◆ **How to complete this task**:
Scan the data for "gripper" and copy the lines it appears in.

◆ **Exercise data**:
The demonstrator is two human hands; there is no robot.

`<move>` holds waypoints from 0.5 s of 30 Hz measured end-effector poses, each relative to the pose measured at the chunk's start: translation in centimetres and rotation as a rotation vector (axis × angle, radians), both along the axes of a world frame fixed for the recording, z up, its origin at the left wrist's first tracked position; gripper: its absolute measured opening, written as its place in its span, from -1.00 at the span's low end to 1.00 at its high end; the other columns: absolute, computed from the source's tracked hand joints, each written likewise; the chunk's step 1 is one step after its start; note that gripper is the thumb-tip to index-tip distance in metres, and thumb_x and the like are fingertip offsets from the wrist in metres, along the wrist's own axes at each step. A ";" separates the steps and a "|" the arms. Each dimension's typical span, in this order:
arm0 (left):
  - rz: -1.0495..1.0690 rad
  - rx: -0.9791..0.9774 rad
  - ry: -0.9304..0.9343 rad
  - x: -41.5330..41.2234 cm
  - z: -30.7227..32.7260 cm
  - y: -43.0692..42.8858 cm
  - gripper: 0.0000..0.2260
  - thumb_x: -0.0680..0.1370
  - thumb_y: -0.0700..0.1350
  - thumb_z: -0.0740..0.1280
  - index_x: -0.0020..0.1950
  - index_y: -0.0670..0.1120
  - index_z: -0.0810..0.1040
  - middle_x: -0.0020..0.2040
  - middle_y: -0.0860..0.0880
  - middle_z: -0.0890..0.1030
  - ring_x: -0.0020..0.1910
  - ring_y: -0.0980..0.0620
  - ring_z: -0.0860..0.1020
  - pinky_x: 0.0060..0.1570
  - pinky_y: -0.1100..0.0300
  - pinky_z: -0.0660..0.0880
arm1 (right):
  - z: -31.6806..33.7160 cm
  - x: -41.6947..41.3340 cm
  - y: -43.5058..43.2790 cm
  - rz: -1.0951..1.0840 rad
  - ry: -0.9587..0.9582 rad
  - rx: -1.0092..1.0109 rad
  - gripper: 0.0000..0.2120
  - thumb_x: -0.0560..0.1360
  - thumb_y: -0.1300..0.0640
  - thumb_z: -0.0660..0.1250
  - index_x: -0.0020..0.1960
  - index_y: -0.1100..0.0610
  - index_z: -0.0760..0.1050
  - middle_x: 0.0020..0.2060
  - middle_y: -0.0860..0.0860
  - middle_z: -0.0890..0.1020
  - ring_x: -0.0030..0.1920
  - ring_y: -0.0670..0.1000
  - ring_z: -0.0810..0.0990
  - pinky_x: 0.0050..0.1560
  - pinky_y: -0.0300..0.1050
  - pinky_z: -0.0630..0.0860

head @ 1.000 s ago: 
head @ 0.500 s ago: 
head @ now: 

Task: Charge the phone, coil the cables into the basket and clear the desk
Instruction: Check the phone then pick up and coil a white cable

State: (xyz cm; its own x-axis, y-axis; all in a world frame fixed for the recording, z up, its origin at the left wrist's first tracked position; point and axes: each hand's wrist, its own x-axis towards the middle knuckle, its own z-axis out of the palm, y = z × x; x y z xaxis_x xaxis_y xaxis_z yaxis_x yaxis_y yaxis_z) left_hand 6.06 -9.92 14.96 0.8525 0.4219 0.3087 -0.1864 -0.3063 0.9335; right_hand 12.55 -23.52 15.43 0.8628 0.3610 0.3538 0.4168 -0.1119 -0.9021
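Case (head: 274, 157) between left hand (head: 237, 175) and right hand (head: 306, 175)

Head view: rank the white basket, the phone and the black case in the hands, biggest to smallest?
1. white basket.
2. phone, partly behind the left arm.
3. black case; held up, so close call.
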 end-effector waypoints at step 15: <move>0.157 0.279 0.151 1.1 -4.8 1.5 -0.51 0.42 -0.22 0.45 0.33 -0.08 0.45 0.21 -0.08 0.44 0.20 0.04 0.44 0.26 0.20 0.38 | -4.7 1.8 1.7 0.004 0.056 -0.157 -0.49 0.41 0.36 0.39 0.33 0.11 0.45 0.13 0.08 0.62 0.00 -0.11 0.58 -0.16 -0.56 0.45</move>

◆ **Response to this exercise**:
`<move>` holds waypoints from 0.5 s of 30 Hz measured end-effector poses, each relative to the pose measured at the chunk's start: translation in centimetres and rotation as a rotation vector (axis × angle, radians), both along the axes of a world frame fixed for the recording, z up, its origin at the left wrist's first tracked position; gripper: its absolute measured opening, written as its place in its span, from -1.00 at the span's low end to 1.00 at its high end; the other columns: absolute, computed from the source's tracked hand joints, each written likewise; the chunk's step 1 is one step after its start; note that gripper is the thumb-tip to index-tip distance in metres, and thumb_x and the like are fingertip offsets from the wrist in metres, along the wrist's own axes at each step. A ";" separates the steps and a "|" the arms. Each dimension's typical span, in this order:
  - gripper: 0.0000..0.2260
  - gripper: 0.0000..0.2120

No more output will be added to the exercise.